Directions
Go through the entries below and copy every line that holds the word "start".

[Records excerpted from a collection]
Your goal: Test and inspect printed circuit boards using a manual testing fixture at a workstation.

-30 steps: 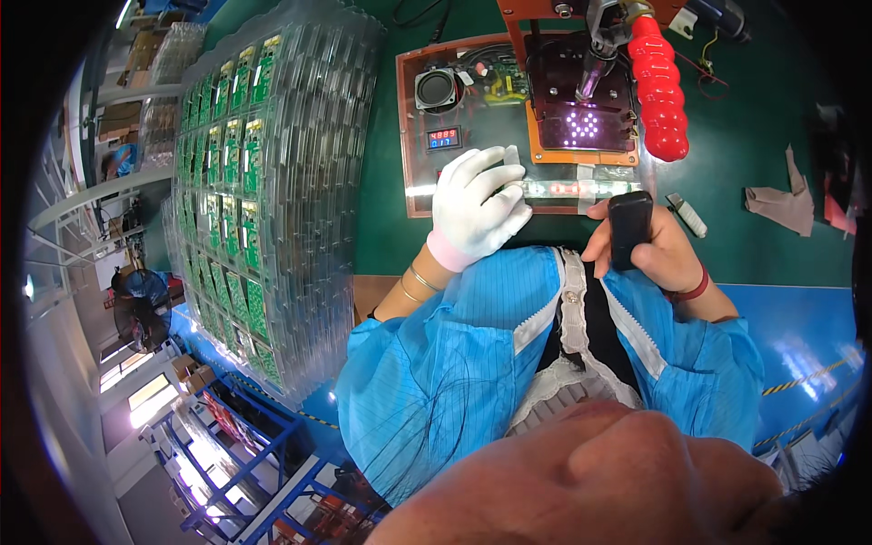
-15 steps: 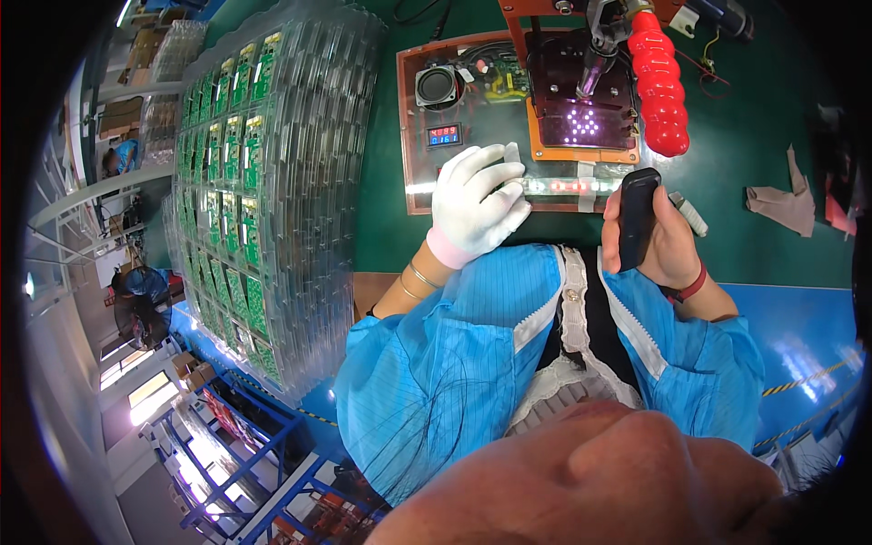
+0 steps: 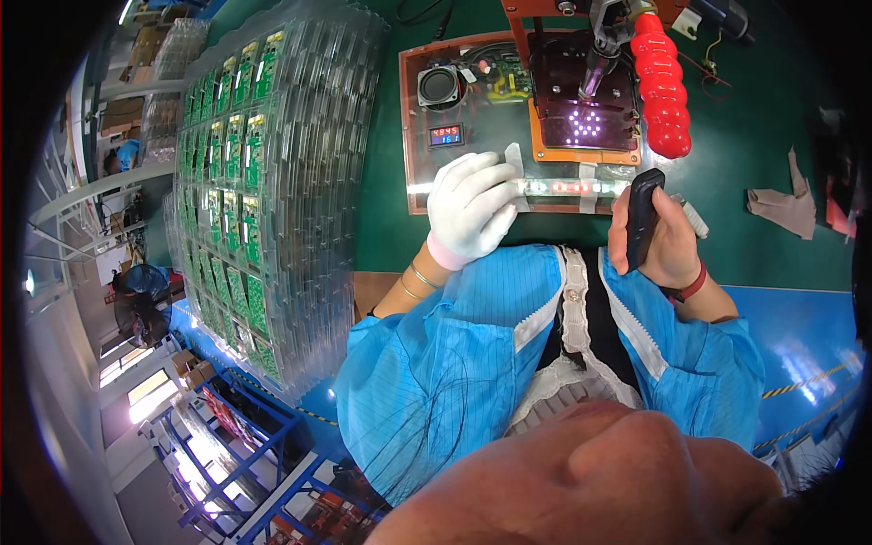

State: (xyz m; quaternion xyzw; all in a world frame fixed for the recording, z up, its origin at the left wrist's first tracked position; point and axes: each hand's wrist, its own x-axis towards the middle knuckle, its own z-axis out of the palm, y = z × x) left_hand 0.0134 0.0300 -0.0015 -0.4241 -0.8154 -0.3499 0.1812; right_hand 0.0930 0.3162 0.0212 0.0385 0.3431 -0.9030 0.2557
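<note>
My left hand (image 3: 470, 207), in a white glove, lies over the front left edge of a clear-topped test box (image 3: 416, 159). Its fingers are stretched out and seem to hold nothing, though the glove hides what is beneath them. In my bare right hand (image 3: 674, 250) is a slim black remote control (image 3: 643, 218), held upright near the box's front right corner. Between the hands, a strip with white and red lights (image 3: 568, 187) glows along the box. Behind it, a dark plate (image 3: 554, 100) on an orange base shows a cluster of lit white dots (image 3: 585, 123).
Tall stacked clear trays (image 3: 318, 163) with green circuit boards (image 3: 250, 150) stand at left. A red-handled clamp (image 3: 661, 86) overhangs the box. The box carries a round speaker (image 3: 439, 87) and a digital display (image 3: 446, 135). A beige cloth (image 3: 786, 207) lies on the green mat at right.
My left hand has shifted slightly left, and its fingers have come closer together. The readings on the display have changed. My right hand keeps the remote control, tilted a little differently.
</note>
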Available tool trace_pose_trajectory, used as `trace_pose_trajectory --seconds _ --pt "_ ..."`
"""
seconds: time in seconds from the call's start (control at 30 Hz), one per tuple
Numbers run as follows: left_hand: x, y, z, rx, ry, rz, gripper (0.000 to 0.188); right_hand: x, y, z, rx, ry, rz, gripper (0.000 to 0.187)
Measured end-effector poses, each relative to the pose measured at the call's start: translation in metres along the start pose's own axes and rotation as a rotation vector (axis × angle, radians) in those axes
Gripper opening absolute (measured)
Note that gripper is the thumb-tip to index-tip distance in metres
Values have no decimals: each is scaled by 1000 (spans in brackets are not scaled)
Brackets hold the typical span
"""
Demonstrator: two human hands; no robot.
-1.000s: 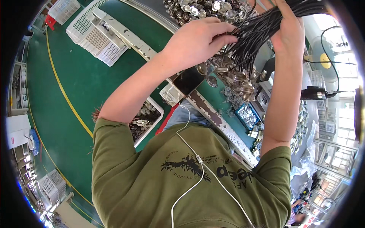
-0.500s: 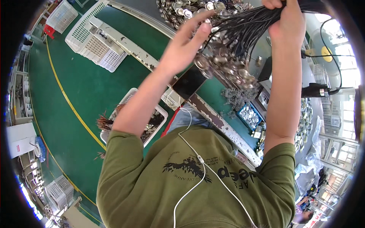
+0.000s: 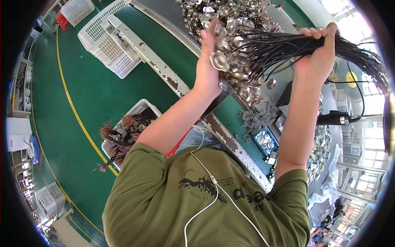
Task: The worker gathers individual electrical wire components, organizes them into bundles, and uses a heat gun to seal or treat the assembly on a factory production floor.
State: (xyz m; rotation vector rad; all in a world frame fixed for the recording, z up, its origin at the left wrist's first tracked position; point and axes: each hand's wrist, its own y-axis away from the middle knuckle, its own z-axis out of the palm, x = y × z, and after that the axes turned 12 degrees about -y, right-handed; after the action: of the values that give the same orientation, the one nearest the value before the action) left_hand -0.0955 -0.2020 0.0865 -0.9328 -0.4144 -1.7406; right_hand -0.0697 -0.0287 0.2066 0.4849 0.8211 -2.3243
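Note:
My right hand (image 3: pixel 314 55) is closed around a thick bundle of black wires (image 3: pixel 275 49), whose loose tail hangs out to the right. At the bundle's left end dangle many round silver metal caps (image 3: pixel 238 68). Against these caps rests my left hand (image 3: pixel 207 66), its fingers stretched upward and its palm turned to them, not wrapped round anything. Beyond both hands a large heap of similar metal caps (image 3: pixel 222 12) with wires lies on the grey bench. Part of a dark phone (image 3: pixel 218 102) shows below my left wrist.
At my left stands a white basket (image 3: pixel 142 104) of wire bundles with coppery ends (image 3: pixel 111 133). A pile of small grey parts (image 3: pixel 259 117) and a blue tray (image 3: pixel 264 141) lie at right. A chipped metal rail (image 3: pixel 164 74) crosses the middle. Stacked white crates (image 3: pixel 111 53) stand far left.
My left hand has turned upright and come against the metal caps. The bundle has swung flatter, its tail now showing to the right. The right hand keeps its grip on the wires.

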Motion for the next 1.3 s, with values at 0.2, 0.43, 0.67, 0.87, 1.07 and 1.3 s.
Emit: trace_pose_trajectory --seconds 0.2,0.43,0.67,0.87,1.07,1.3 --pt "0 -12 2 -121 198 -143 75 -5 13 18 -98 19 -37 19" --pt "29 -40 -45 -357 -488 243 69 -25 32 -5 -304 393 467 5" --pt "79 -44 65 -990 0 40 93 -22 70 1 -529 289 1163 12" --pt "83 -43 69 -940 158 60 95 -5 68 -12 -697 -44 1462 17" --pt "101 -31 84 -590 -68 17 36 0 67 2 -631 259 1261 19" --pt "94 -36 85 -475 -201 70 28 13 72 -1 -548 452 1012 19"
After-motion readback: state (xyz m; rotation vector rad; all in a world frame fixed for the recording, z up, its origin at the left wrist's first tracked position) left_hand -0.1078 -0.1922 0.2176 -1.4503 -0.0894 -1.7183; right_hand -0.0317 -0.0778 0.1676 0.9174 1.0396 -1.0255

Response to the exercise
seconds: time in seconds from the call's start (control at 30 Hz), one per tuple
Measured end-effector poses, each relative to the pose measured at the call's start: translation in metres along the start pose's own axes and rotation as a rotation vector (axis × angle, radians) in those axes

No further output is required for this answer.